Return the full listing unchanged, excluding any images it contains.
=== Section Start ===
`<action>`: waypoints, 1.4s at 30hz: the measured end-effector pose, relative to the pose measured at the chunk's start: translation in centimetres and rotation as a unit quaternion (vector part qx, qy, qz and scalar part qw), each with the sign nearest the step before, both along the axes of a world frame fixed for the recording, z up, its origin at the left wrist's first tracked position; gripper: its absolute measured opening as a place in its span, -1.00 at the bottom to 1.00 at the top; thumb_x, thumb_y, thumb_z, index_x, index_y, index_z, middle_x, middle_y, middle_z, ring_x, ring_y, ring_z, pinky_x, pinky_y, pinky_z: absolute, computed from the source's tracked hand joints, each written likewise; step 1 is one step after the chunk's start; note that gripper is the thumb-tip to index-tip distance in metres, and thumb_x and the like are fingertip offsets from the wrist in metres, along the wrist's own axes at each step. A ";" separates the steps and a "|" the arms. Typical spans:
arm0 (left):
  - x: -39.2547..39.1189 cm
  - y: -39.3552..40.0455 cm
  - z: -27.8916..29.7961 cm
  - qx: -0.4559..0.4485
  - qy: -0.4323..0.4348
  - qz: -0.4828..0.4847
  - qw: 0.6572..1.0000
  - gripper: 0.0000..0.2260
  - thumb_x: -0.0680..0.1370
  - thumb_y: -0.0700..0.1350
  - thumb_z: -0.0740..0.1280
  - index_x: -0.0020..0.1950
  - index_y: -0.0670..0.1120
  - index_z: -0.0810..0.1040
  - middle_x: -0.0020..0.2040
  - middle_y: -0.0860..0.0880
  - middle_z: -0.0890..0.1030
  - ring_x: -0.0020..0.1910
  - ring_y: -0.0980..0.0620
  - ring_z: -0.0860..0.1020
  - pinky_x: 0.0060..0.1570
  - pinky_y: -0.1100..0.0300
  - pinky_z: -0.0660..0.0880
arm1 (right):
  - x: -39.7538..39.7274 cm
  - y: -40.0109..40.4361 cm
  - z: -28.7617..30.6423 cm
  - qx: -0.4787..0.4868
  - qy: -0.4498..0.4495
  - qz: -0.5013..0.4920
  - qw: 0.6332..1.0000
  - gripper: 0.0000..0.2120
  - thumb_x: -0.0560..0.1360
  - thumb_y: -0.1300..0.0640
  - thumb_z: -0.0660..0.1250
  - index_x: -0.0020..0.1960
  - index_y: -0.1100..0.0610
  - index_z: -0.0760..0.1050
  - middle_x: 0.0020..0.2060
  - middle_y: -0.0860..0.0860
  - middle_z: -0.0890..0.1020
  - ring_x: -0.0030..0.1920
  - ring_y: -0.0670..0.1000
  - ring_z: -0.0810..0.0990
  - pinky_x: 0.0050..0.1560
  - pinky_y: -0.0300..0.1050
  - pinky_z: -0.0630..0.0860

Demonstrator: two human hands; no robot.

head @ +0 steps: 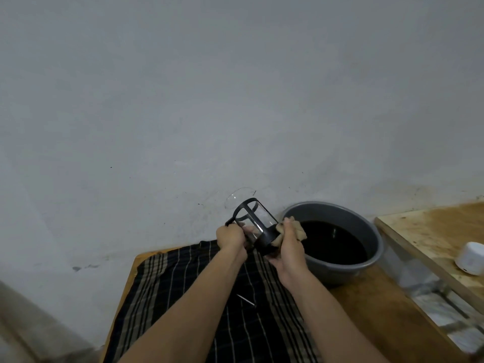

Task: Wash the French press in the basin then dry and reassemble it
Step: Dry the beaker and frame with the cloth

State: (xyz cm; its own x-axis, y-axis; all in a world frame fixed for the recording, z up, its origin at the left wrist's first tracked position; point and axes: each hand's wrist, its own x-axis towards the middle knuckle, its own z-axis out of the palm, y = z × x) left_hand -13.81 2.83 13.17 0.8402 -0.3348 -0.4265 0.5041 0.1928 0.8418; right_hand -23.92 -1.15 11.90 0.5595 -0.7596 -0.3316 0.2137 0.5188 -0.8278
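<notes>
French press carafe [255, 224], glass in black frame, held tilted in the air left of the grey basin [366, 231] | left hand [231, 235] curled round its handle | right hand [286, 241] pinches a tan cloth [298, 229] against its base | striped cloth [183, 297] covers wooden table [379, 310] below

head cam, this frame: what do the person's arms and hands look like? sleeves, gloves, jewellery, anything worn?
Both forearms enter from the bottom edge and are bare as far as the frame shows: no sleeve in view. The left hand and right hand wear no gloves. No watch, bracelet or ring shows on the visible sides; the fingers are partly hidden, so a ring cannot be ruled out. No tape, markers or cables on either arm.
</notes>
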 end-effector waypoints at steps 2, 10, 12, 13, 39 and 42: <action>-1.2 -0.5 -0.6 -0.046 0.062 0.046 0.996 -0.73 0.59 -0.36 0.03 -0.21 -0.21 0.44 -0.35 -0.16 0.51 -0.50 0.00 0.45 -0.61 0.30 0.43 | 0.9 -0.3 0.5 0.049 -0.049 -0.066 0.995 -0.52 0.59 -0.15 0.19 0.35 0.17 0.38 0.00 0.11 0.59 0.01 0.07 0.59 0.26 0.08 0.48; -1.0 -0.5 0.9 -0.090 0.105 0.048 0.989 -0.79 0.54 -0.43 0.16 -0.25 -0.29 0.50 -0.43 -0.12 0.45 -0.63 0.04 0.37 -0.59 0.29 0.35 | 0.7 3.8 -1.3 -0.337 0.118 -0.042 0.933 -0.65 0.60 -0.18 0.11 0.21 0.02 0.43 0.01 -0.08 0.57 0.10 -0.05 0.55 0.13 -0.15 0.48; -0.7 -0.1 0.6 -0.068 0.093 0.036 0.993 -0.77 0.57 -0.39 0.14 -0.15 -0.30 0.56 -0.29 -0.17 0.53 -0.42 -0.03 0.47 -0.44 0.15 0.46 | 1.0 4.1 -1.9 -0.413 0.132 -0.036 0.900 -0.49 0.51 -0.33 0.06 0.28 -0.04 0.40 0.12 -0.07 0.57 0.19 -0.06 0.53 0.32 0.07 0.43; -0.8 0.0 0.5 -0.062 0.081 0.025 0.994 -0.78 0.58 -0.37 0.14 -0.09 -0.29 0.58 -0.25 -0.16 0.55 -0.36 -0.02 0.49 -0.43 0.16 0.48 | 1.3 3.9 -1.8 -0.425 0.136 -0.039 0.894 -0.51 0.48 -0.36 0.05 0.24 -0.09 0.40 0.12 -0.08 0.57 0.20 -0.05 0.53 0.35 0.14 0.39; 0.1 1.0 0.5 -0.062 -0.048 -0.083 0.993 -0.72 0.56 -0.30 0.16 -0.27 -0.13 0.55 -0.48 -0.03 0.58 -0.64 0.11 0.40 -0.52 0.28 0.41 | -1.5 -1.3 4.5 -0.515 0.184 0.179 0.818 -0.58 0.59 -0.23 0.07 0.13 0.03 0.52 0.01 -0.04 0.61 0.04 -0.08 0.58 0.00 -0.22 0.45; 0.1 1.2 0.8 -0.045 -0.112 -0.127 0.985 -0.69 0.60 -0.29 0.11 -0.29 -0.16 0.51 -0.59 0.01 0.47 -0.69 0.14 0.34 -0.64 0.36 0.29 | -0.4 -2.3 4.7 -0.464 0.158 0.205 0.847 -0.55 0.57 -0.23 0.16 0.22 0.08 0.51 0.04 0.04 0.66 0.06 -0.01 0.64 0.12 -0.12 0.55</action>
State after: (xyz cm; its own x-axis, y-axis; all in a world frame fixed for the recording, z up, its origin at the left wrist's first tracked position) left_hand -13.70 4.06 13.97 0.7940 -0.5743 -0.1995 0.3494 0.1626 0.9228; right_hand -24.30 -3.48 16.61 0.8337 -0.5392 0.1193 -0.1357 -0.4094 -0.9022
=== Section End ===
### Solution to this task
`<action>`: waypoints, 1.4s at 30hz: the measured end-effector pose, relative to the pose measured at the chunk's start: translation in centimetres and rotation as a unit quaternion (vector part qx, qy, qz and scalar part qw), each with the sign nearest the step before, both along the axes of a world frame fixed for the recording, z up, its origin at the left wrist's first tracked position; gripper: its absolute measured opening as a place in its span, -1.00 at the bottom to 1.00 at the top; thumb_x, thumb_y, thumb_z, index_x, index_y, index_z, middle_x, middle_y, middle_z, ring_x, ring_y, ring_z, pinky_x, pinky_y, pinky_z: absolute, computed from the source's tracked hand joints, each written likewise; step 1 is one step after the chunk's start; note that gripper is the thumb-tip to index-tip distance in metres, and thumb_x and the like are fingertip offsets from the wrist in metres, along the wrist's own axes at each step. A ";" separates the steps and a "|" the arms. Typical spans:
arm0 (left):
  - x: -39.2547..39.1189 cm
  - y: -39.3552..40.0455 cm
  - z: -27.8916..29.7961 cm
  - qx: -0.4559..0.4485
  - qy: -0.4323..0.4348
  - qz: -0.4828..0.4847
  - qw: 0.6572..1.0000
  - gripper: 0.0000..0.2260
  - thumb_x: -0.0680..0.1370
  - thumb_y: -0.0700..0.1350
  - thumb_z: -0.0740..0.1280
  - index_x: -0.0020..0.1950
  - index_y: -0.0670..0.1120
  - index_z: -0.0810..0.1040
  - middle_x: -0.0020..0.2040
  - middle_y: -0.0860..0.0880
  - middle_z: -0.0890..0.1030
  - ring_x: -0.0020..0.1910
  - ring_y: -0.0980..0.0620
  - ring_z: -0.0860..0.1020
  - pinky_x: 0.0060..0.1570
  - pinky_y: -0.1100..0.0300
  - pinky_z: -0.0660..0.0880
arm1 (right):
  - x: -39.7538..39.7274 cm
  - y: -40.0109..40.4361 cm
  - z: -28.7617..30.6423 cm
  - qx: -0.4787..0.4868
  - qy: -0.4498..0.4495
  - qz: -0.5013..0.4920
  - qw: 0.6332..1.0000
  - gripper: 0.0000..0.2120
  - thumb_x: -0.0560..0.1360
  - thumb_y: -0.1300..0.0640
  - thumb_z: -0.0660..0.1250
  - index_x: -0.0020..0.1960
  - index_y: -0.1100..0.0610
  - index_z: -0.0760..0.1050
  - middle_x: 0.0020..0.2060
  - middle_y: -0.0860..0.0860
  - middle_z: -0.0890..0.1020
  - ring_x: -0.0030..0.1920
  - ring_y: -0.0670..0.1000
  - ring_z: -0.0810..0.0990
  - pinky_x: 0.0050..0.1560
  - pinky_y: -0.0300..0.1050
  - pinky_z: -0.0630..0.0860

Demonstrator: two human hands; no robot.

head @ +0 steps: 

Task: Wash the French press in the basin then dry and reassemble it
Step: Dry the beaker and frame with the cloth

State: (xyz cm; its own x-axis, y-axis; all in a world frame fixed for the recording, z up, its origin at the left wrist's first tracked position; point and axes: each hand's wrist, its own x-axis towards the middle knuckle, its own z-axis out of the palm, y = z × x) left_hand -13.81 2.83 13.17 0.8402 -0.3348 -0.4265 0.5041 0.1928 0.8418; right_hand -23.92 -1.15 11.90 0.5595 -0.7596 -0.3316 0.2137 0.5188 -0.8278
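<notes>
French press carafe [255, 224], glass in black frame, held tilted in the air left of the grey basin [366, 231] | left hand [231, 235] curled round its handle | right hand [286, 241] pinches a tan cloth [298, 229] against its base | striped cloth [183, 297] covers wooden table [379, 310] below

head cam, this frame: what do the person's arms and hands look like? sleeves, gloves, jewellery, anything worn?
Both forearms enter from the bottom edge and are bare as far as the frame shows: no sleeve in view. The left hand and right hand wear no gloves. No watch, bracelet or ring shows on the visible sides; the fingers are partly hidden, so a ring cannot be ruled out. No tape, markers or cables on either arm.
</notes>
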 end-effector waypoints at steps 2, 10, 12, 13, 39 and 42: <action>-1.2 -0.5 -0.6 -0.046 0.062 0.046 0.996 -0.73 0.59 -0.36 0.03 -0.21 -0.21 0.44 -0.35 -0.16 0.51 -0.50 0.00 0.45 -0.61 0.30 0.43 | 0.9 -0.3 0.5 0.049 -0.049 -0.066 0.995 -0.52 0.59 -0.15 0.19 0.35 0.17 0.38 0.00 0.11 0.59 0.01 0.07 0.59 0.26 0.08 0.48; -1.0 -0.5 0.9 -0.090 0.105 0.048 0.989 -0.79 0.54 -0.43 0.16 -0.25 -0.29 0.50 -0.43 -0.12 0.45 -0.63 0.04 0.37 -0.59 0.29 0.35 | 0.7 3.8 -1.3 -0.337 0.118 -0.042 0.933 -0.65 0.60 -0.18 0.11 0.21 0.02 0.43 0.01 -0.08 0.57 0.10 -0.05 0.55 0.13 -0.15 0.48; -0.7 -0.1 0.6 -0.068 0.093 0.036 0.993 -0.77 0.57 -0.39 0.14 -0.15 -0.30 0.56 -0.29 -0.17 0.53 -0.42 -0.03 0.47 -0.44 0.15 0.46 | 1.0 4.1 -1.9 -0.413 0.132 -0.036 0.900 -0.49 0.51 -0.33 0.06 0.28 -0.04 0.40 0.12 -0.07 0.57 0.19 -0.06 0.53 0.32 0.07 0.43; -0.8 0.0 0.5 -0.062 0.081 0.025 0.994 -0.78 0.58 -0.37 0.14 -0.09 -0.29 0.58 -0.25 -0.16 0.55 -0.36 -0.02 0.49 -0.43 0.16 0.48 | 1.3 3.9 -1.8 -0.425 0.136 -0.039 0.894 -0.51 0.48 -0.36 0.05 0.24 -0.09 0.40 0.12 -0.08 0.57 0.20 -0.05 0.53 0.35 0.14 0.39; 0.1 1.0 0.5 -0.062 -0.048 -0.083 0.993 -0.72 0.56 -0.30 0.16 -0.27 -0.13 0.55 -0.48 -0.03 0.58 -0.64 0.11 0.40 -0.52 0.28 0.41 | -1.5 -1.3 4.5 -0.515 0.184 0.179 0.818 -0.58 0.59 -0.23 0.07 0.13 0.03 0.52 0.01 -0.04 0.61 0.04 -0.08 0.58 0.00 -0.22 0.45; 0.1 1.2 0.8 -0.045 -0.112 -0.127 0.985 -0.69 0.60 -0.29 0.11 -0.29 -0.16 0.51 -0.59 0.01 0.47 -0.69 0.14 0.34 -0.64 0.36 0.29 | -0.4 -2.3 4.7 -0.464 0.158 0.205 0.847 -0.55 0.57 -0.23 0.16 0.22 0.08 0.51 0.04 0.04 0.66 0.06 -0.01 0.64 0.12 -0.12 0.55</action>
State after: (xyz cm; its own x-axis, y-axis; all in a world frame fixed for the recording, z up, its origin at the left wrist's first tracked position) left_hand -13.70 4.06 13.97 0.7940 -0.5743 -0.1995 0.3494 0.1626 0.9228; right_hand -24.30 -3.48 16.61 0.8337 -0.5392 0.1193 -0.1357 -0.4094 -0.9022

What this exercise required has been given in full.